* Exercise instructions *
In the data below, which lines hold "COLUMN"? Copy every one.

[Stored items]
+ + + + +

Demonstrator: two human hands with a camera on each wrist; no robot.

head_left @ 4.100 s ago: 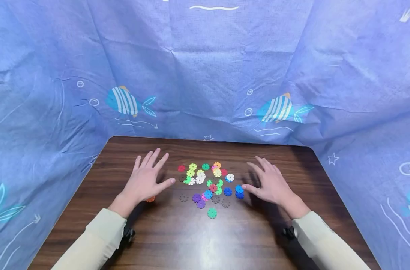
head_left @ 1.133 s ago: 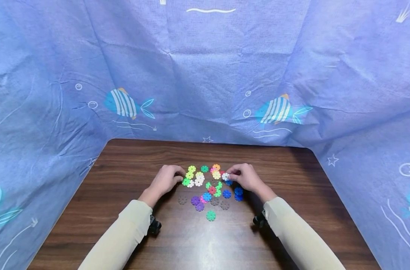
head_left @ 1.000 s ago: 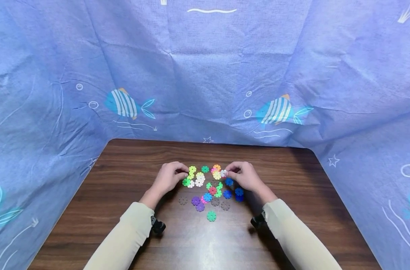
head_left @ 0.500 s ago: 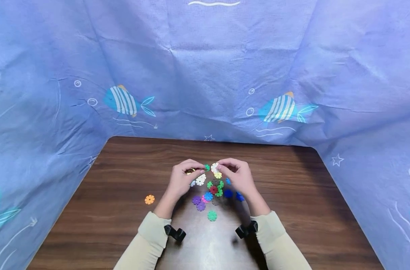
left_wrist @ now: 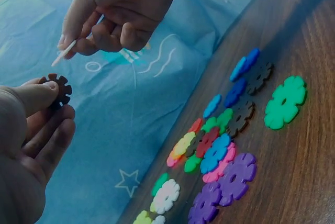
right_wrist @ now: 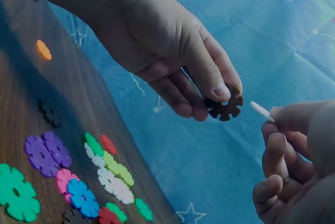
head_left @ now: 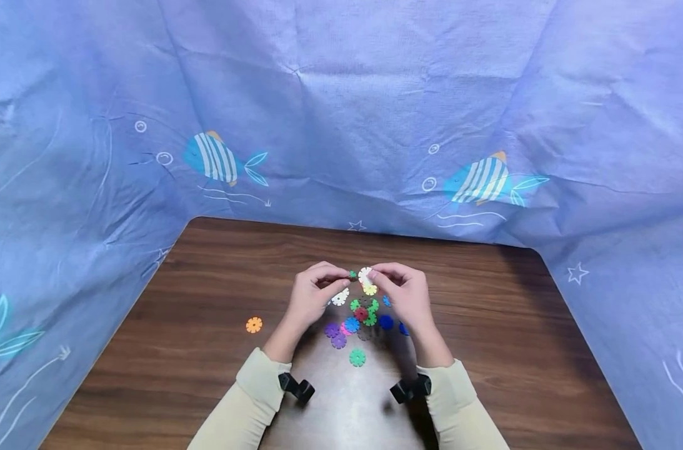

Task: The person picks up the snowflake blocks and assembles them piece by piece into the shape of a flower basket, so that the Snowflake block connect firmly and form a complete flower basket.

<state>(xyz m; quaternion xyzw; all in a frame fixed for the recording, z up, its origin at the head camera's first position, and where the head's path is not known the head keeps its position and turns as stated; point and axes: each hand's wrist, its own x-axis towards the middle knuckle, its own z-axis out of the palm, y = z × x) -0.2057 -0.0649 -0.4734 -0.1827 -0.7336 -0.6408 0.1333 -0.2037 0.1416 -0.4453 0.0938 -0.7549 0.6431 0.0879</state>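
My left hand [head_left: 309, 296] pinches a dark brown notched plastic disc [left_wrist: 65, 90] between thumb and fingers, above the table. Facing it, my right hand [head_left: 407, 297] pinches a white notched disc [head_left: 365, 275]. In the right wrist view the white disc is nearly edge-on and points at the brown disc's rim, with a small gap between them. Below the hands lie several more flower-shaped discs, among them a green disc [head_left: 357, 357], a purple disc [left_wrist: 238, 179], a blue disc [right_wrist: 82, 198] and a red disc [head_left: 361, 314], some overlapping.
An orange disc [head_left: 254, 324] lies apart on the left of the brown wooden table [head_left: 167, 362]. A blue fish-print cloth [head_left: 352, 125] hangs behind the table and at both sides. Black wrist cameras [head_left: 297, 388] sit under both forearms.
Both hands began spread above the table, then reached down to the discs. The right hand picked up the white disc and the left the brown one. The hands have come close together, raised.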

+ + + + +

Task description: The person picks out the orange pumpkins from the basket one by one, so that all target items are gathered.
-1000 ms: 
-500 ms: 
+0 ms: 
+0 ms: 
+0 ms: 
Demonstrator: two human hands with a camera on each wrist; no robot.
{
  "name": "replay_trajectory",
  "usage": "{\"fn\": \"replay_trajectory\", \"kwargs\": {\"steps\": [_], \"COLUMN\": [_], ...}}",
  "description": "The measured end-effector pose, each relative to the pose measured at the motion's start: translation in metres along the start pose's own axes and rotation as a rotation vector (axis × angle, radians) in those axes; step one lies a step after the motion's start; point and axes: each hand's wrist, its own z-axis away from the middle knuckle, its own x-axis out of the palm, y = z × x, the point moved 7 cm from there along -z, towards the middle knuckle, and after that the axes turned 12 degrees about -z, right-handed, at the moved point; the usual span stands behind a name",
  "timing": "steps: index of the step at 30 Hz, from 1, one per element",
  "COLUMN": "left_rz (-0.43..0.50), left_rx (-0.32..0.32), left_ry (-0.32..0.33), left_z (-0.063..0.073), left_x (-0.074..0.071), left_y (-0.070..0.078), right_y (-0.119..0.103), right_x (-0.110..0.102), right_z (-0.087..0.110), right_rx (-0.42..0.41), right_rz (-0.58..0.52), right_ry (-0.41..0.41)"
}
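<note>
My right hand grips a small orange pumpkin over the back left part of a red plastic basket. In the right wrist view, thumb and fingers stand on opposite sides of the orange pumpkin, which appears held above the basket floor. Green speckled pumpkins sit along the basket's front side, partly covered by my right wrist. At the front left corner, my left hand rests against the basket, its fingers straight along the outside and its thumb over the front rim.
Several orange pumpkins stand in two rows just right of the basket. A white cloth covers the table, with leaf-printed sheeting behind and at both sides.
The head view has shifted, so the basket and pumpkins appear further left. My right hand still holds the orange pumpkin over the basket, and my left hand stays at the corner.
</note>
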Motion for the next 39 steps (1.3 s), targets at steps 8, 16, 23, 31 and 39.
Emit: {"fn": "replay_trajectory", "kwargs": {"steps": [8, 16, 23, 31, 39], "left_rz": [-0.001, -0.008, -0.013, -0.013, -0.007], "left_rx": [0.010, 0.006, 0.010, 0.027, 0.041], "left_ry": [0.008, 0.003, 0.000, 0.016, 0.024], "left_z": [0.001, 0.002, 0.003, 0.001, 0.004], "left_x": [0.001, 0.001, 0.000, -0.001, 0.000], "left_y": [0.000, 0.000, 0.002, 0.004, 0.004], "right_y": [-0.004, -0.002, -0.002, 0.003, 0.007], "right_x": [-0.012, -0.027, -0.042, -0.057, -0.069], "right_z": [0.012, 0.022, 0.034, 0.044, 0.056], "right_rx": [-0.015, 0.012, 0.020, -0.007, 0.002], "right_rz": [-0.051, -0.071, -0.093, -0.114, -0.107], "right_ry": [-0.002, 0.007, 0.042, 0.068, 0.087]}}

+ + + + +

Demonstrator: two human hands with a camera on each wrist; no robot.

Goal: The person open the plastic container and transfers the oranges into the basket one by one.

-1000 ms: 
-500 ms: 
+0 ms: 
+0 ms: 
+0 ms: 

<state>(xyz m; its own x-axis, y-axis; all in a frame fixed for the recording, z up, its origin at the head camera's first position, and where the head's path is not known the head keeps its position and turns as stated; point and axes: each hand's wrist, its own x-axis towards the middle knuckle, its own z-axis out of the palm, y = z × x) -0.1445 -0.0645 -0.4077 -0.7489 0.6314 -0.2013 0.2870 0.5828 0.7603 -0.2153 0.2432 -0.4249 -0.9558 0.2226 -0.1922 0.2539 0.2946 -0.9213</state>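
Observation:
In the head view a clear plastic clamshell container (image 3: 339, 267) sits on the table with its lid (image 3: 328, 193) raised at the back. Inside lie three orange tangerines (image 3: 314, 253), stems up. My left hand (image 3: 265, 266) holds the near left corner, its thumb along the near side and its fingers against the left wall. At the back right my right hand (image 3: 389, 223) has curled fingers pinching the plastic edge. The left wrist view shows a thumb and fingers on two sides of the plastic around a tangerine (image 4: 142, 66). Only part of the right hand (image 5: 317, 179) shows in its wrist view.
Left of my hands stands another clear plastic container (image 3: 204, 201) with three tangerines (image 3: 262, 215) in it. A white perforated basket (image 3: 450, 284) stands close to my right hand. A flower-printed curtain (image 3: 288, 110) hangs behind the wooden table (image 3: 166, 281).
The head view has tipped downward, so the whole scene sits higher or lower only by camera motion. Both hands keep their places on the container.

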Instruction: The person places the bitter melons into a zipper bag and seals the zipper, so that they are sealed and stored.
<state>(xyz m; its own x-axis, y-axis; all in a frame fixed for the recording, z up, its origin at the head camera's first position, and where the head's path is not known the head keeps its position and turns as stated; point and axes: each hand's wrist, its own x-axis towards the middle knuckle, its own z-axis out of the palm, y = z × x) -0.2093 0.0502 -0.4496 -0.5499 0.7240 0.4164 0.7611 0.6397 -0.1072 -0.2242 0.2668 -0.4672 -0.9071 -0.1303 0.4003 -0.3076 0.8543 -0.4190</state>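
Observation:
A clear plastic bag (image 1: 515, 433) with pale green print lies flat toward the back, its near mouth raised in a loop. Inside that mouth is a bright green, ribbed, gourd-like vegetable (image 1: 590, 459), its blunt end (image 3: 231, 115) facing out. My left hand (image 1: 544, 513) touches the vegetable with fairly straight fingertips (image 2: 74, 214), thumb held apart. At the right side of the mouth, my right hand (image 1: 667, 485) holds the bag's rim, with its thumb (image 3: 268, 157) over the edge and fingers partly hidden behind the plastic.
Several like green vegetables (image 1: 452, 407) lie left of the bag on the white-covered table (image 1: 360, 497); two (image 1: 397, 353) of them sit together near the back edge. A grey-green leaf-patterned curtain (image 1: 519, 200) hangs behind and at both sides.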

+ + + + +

* Result for this exercise *
  "usage": "{\"fn\": \"replay_trajectory\", \"kwargs\": {\"steps\": [_], \"COLUMN\": [_], ...}}",
  "COLUMN": "left_rz (-0.43..0.50), left_rx (-0.32..0.32), left_ry (-0.32..0.33), left_z (-0.063..0.073), left_x (-0.074..0.071), left_y (-0.070..0.078), right_y (-0.119..0.103), right_x (-0.110..0.102), right_z (-0.087..0.110), right_rx (-0.42..0.41), right_rz (-0.58..0.52), right_ry (-0.41..0.41)"

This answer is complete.